Would (y+x)(y-x) work?

Answer 10

sure that works

Answer 11

what does that multiply out to?

Answer 12

FOIL right?

Answer 13

y^2-xy+xy-x^2?

Answer 14

very good

Answer 15

can you simplify that at all?

Answer 16

Yep! do the -xy and +xy cancel out or do they become -2xy? If so it would be
y^2-2xy-x^2

Answer 17

nope, more like 0xy since the -1 and the +1 add to 0

Answer 18

it would be -2xy if you had -xy-xy

Answer 19

Thats what I was thinking

Answer 20

0xy is the same as 0, so it goes away

Answer 21

Okay then so it would be y^2-x^2?

Answer 22

yes it is

Answer 23

(y+x)(y-x) = y^2 - x^2 is an identity

Answer 24

Awesome!

Answer 25

an identity is any equation that is always true for the allowed input variables

Answer 26

What's next, how would I prove it

Answer 27

well you effectively did really

when you used the distributive property, that is an algebraic property

Answer 28

when you FOIL, you're really using the distributive property twice

Answer 29

Is there a name to this identity?

Answer 30

Okay I see

Answer 31

(y+x)(y-x) = y^2 - x^2

difference of squares

Answer 32

Ohhh okay cool! So when the question states: Demonstrate that your polynomial identity works on numerical relationships.

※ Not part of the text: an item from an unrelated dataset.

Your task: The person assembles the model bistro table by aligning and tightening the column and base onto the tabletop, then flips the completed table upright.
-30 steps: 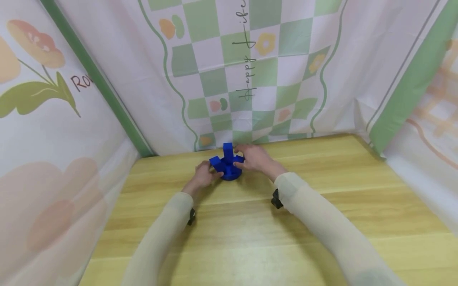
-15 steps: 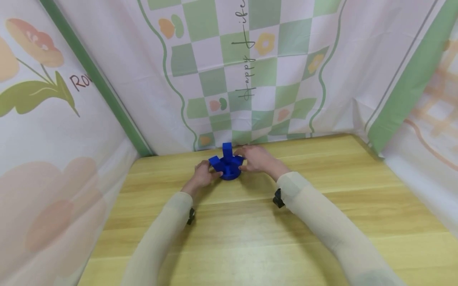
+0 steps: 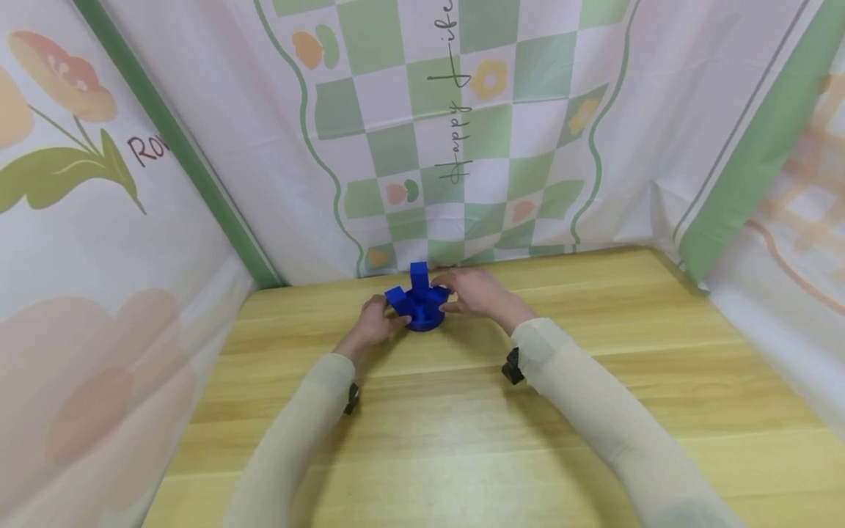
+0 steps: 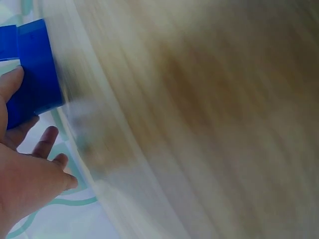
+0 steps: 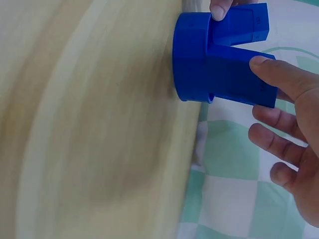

What does that mean?

Answer 33

you just plug in various x,y pairs

Answer 34

and prove the equation holds true

Answer 35

And the numbers that I plug in can be random?

Answer 36

yes

Answer 37

And I would plug in those numbers to the identity that we just made? to both sides?

Answer 38

For example

(x,y) = (7,2)

-------------

(y+x)(y-x) = y^2 - x^2

(2+7)(2-7) = 2^2 - 7^2

(9)(-5) = 4 - 49

-45 = -45

Answer 39

so (y+x)(y-x) = y^2 - x^2 has been proven true for the specific case when x = 7, y = 2

Answer 40

Wow great example! I understand now

Answer 41

what's another example?

Answer 42

Okay here is another one:

(x,y) = (2,4)

(y+x)(y-x) = y^2 - x^2

(4+2)(4-2) = 4^2 - 2^2

(6)(2)=16-4

12=12

Answer 43

Is that correct or did I make a mistake?

Answer 44

you nailed it, nice work

Answer 45

so if you managed to do EVERY possible x,y pair allowed, then you'd find that they all work. Of course, there are infinitely many pairs, so it's not possible to do this. This is why the algebraic proof is much more effective

Answer 46

Yay!!! So the whole thing is done?

Answer 47

I really appreciate you helping me

Answer 48

yes it is and I'm glad I could help